Before you get excited, hemp cookies will not get you high but hemp is highly nutritious, and it is consumed around the world by people who are focused on their health.
They are more likely to be whipping up a kale smoothie to replenish themselves after a yoga workout than hotboxing in a station wagon at the beach.
From a PR perspective Emily’s idea is cookie gold.
Hemp is a hot topic, Emily is bursting with enthusiasm and she has a great back story.
She lives at Ngakawau on New Zealand’s West Coast (just Google it), she’s won Coast to Coast and she has taken a gamble on legislation changing.
Waiting for politicians to sort out anomalies with hemp regulations is another story angle.
Give exclusives to media
The media loves this type of story and to make the most of it – a few exclusives had to be given.
It may feel like risky business but pitching a story to one or two key media organisations is likely to raise the profile of a good story.
Media compete with each other and most journos still want the scoop.
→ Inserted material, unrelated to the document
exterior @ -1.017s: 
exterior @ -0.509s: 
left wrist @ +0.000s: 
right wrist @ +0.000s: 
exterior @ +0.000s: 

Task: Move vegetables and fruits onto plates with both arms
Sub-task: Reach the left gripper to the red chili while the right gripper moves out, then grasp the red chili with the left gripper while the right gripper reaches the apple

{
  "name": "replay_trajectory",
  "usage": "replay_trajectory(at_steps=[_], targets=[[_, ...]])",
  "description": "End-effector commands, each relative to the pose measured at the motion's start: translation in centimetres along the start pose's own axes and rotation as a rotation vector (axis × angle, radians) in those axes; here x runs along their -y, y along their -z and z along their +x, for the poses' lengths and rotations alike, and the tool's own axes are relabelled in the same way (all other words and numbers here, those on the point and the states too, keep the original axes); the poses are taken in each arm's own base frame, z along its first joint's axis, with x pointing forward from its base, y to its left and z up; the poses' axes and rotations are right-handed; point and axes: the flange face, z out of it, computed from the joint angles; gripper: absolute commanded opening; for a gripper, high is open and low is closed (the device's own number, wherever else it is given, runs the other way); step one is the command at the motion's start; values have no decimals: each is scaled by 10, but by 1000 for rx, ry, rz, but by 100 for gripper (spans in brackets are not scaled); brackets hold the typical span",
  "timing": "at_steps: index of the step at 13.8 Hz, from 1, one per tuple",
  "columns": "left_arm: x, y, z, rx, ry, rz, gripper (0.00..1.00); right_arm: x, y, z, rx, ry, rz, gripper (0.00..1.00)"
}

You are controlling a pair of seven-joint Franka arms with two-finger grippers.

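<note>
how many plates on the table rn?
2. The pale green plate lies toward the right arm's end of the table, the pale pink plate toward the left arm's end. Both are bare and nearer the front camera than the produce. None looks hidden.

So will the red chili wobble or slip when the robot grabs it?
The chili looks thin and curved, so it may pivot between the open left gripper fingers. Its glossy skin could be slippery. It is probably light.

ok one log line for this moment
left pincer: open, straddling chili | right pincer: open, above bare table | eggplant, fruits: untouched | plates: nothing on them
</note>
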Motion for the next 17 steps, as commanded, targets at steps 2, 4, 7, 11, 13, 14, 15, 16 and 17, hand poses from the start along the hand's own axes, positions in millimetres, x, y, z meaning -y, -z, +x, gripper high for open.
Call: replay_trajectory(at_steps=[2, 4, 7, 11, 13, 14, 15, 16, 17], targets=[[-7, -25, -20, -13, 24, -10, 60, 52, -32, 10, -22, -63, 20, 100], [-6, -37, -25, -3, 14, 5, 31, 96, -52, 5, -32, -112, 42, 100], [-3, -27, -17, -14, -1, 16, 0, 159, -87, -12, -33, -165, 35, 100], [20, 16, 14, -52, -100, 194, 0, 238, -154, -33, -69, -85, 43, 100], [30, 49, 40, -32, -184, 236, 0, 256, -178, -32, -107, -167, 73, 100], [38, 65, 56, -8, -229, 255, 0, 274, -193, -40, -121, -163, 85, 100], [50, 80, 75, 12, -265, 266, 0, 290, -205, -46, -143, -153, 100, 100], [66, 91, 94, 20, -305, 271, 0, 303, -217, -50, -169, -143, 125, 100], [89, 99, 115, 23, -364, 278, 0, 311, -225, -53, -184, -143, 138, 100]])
Don’t steal their thunder with social media posts, blogs or giving the story to a similar news outlet.
Generally, you can give exclusives to one print, one television and one radio organisation.
Don’t waste your time or theirs by mass circulation to everyone – unless you are Apple releasing the latest iPhone and the world is lining up to find out what is new.
Proof is in the cookie
The result for Emily was a decent story in NZ Herald’s lifestyle section, which is bang on Em’s Power Cookies’ target audience.
Emily’s story made the Seven Sharp line up and whether you watch the show or not – TV still nails it for media reach.
NZ Herald reported that in February 2018 “according to Nielsen's overnight ratings, more than 466,000 viewers aged 5+ tuned in - and an impressive 144,000 aged 25-54.”
Since February, Seven Sharp is reported to score an average 90,000 viewers each night.
Keep in touch
Once you have success with a reporter, say ‘thank you’, stay in touch and give them first option on any developments in your story.
They may say ‘no’ but at least you’ve helped maintain your professional relationship with the media.
If they love your story, they’ll be pretty grumpy if you take a follow up lead to their opposition.
Share the good news
When your story has gone live and you can access it digitally, share links to it via your database and social media channels.
However, take caution around copyright and give kudos to the media that supported you. Don’t take credit for content that is not yours.
And lastly, if your story isn’t newsworthy don’t take it personally when you never hear back from phone calls or get a reply to your emails.
Newsrooms are under endless pressure and have limited resources.
You may just need to think a lot harder about being newsworthy rather than expecting free advertising.